Cod. orig. Const. p. 34.
Au mois d'avril de l'an 326, Constantin consul pour la septième fois, ayant pris pour collègue son fils Constance âgé de huit ans et demi et déja César, résolut d'aller à Rome, dont il était absent depuis long-temps. Il passa par Aquilée et par Milan, où il paraît qu'il fit quelque séjour. Il était à Rome le 8 de juillet, et y demeura près de trois mois. Il y célébra de nouveau ses vicennales. Le concours des décennales des deux Césars Crispus et Constantin augmenta la solennité. Mais la joie de ces fêtes se changea en deuil par un événement funeste, qui fut pour l'empereur jusqu'à la fin de sa vie une source d'amertume. Crispus qui avait si heureusement remplacé son père dans la guerre contre les Francs, qui l'avait secondé avec tant de succès et de gloire dans la défaite de Licinius, et qui donnait encore de plus grandes espérances, fut accusé par sa belle-mère, d'avoir conçu pour elle une passion incestueuse, et d'avoir osé la lui déclarer. Quelques auteurs attribuent cette méchanceté de Fausta à la jalousie que lui inspiraient les brillantes qualités du fils de Minervina: d'autres prétendent qu'embrasée d'un criminel amour pour ce jeune prince et rebutée avec horreur, elle l'accusa du crime dont elle était seule coupable.

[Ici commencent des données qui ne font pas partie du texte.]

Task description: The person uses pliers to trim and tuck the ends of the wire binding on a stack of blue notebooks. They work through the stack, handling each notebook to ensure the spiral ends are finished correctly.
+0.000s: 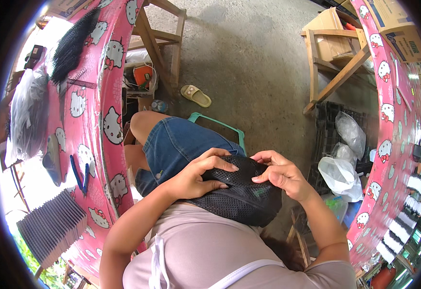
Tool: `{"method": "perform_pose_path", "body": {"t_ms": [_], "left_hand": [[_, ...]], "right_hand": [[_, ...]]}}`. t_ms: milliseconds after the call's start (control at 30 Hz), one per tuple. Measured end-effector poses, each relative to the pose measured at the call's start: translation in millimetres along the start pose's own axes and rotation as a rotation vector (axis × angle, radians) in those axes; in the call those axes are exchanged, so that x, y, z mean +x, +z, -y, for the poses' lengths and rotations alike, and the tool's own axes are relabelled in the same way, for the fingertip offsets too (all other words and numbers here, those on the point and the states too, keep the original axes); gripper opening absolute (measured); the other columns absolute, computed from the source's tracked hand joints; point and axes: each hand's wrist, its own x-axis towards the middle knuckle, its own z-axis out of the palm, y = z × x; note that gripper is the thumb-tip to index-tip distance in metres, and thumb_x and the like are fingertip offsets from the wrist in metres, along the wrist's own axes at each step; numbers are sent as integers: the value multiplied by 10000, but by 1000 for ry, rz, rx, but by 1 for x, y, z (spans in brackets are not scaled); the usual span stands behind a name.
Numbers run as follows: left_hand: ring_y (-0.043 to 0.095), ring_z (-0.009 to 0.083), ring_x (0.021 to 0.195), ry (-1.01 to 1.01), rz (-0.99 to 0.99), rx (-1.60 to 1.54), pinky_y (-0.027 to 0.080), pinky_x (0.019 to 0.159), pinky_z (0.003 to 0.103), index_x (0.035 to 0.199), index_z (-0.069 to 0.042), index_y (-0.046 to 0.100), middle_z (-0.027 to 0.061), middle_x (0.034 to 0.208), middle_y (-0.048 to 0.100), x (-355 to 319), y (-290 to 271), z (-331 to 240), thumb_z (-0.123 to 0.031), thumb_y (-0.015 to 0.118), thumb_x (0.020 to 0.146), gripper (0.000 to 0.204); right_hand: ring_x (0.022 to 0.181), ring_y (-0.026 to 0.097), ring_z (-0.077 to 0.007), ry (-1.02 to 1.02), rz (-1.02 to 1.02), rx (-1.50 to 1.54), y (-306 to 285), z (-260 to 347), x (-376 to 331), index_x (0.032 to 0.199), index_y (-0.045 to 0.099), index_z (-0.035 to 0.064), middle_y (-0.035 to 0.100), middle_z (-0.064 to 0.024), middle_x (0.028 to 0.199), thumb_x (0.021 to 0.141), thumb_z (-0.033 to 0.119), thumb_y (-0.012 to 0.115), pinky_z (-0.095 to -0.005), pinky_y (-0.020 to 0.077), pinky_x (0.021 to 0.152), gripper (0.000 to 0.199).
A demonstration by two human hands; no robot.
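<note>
A black mesh pouch (242,197) rests against my front, above my lap in denim shorts (177,144). My left hand (198,176) lies on its left upper side with fingers spread over the mesh. My right hand (280,173) pinches the pouch's top right edge with curled fingers. Both hands grip the pouch. I sit on a green plastic stool (220,126).
Pink cartoon-cat tablecloths cover a table on the left (107,111) and one on the right (388,144). On the left table lie black combs (71,45), a stack of dark cards (51,226) and blue pens (79,174). White plastic bags (340,176), a sandal (196,95) and cardboard boxes (333,36) sit on the concrete floor.
</note>
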Motion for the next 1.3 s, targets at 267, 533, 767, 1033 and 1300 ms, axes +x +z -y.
{"method": "perform_pose_path", "body": {"t_ms": [267, 533, 767, 1033, 1300], "left_hand": [[440, 336, 1233, 55, -31, -78, 397, 1010, 416, 1132, -72, 572, 184, 1260, 473, -8, 1, 4, 29, 732, 717, 455], [444, 343, 1223, 107, -19, -82, 391, 1004, 426, 1120, -83, 557, 188, 1256, 471, -11, 1, 0, 33, 727, 720, 449], [442, 333, 1224, 71, -25, -29, 383, 1008, 408, 1146, -73, 536, 175, 1244, 477, -11, 1, -1, 19, 728, 727, 470], [434, 217, 1217, -305, -156, -221, 336, 1046, 355, 1326, -54, 336, 142, 1262, 474, -8, 4, -2, -76, 744, 774, 686], [515, 225, 1136, -469, -159, -169, 404, 993, 342, 1336, -60, 322, 181, 1196, 533, -5, 3, 3, -106, 754, 764, 719]], "right_hand": [[1062, 505, -290, -6, 4, -235, 14, 24, 0, 930, 704, 29, 482, -174, 1240, 851, 169, 628, -390, 396, 937, 178], [1001, 538, -260, 28, -28, -227, 23, 33, 2, 822, 676, 19, 517, -161, 1173, 758, 153, 698, -359, 424, 891, 151], [935, 526, -172, 344, -71, -136, 14, 23, 25, 909, 547, 39, 550, -101, 1038, 743, 184, 762, -327, 436, 837, 307], [973, 582, -127, 774, 170, 340, -11, -17, 66, 1171, 562, -10, 623, -61, 1071, 854, 136, 660, -271, 454, 886, 362], [944, 602, -125, 851, 174, 376, -19, -27, 71, 1128, 587, 0, 645, -52, 1057, 839, 162, 691, -271, 464, 872, 347]]}}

Tous conviennent que Constantin emporté par sa colère, le condamna à mort sans examen. Il fut mené loin des yeux de son père à Pola en Istrie, où il eut la tête tranchée. Sidonius dit qu'on le fit mourir par le poison. Il était âgé d'environ trente ans. Sa mort fut bientôt vengée. Le père infortuné commença par se punir lui-même. Accablé des reproches de sa mère Hélène et plus encore de ceux de sa conscience, qui l'accusait sans cesse d'une injuste précipitation, il se livra à une espèce de désespoir. Toutes les vertus de Crispus irritaient ses remords: il semblait avoir renoncé à la vie. Il passa quarante jours entiers dans les larmes, sans faire usage du bain, sans prendre de repos. Il ne trouva d'autre consolation que de signaler son repentir par une statue d'argent qu'il fit dresser à son fils; la tête était d'or; sur le front étaient gravés ces mots: C'est mon fils injustement condamné. Cette statue fut ensuite transportée à Constantinople, où elle se voyait dans le lieu appelé Smyrnium.
XLIX.
Mort de Fausta.
Zos. l. 2, c. 29.
Philost. l. 2, c. 11.
Vict. epit. p. 224.
Eutrop. l. 10.
Sidon. tit. 5, epist. 8.
La mort de Crispus, chéri de tout l'empire, attira sur Fausta l'indignation publique. On osa bientôt avertir Constantin des désordres de sa perfide épouse. Elle fut accusée d'un commerce infâme, qu'il avait peut-être seul ignoré jusqu'alors. Ce nouveau crime devint une preuve de la calomnie. Aussi malheureux mari que malheureux père, également aveugle dans sa colère contre sa femme et contre son fils, il ne se donna pas non plus cette fois le temps d'avérer l'accusation, et il courut encore le risque de l'injustice et des remords. Il fit étouffer Fausta dans une étuve. Plusieurs officiers de sa cour furent enveloppés dans cette terrible vengeance. Le jeune Licinius qui n'avait pas encore douze ans, et dont les bonnes qualités semblaient dignes d'un meilleur sort, perdit alors la vie, sans qu'on en sache le sujet. Ces exécutions firent horreur. On trouva affichés aux portes du palais deux vers satiriques où l'on rappelait la mémoire de Néron[36]. Des événements si tragiques ont noirci les dernières années de Constantin: ils contribuèrent sans doute à l'éloigner de la ville de Rome, où s'étaient passées tant de scènes sanglantes; il la regarda comme un séjour funeste.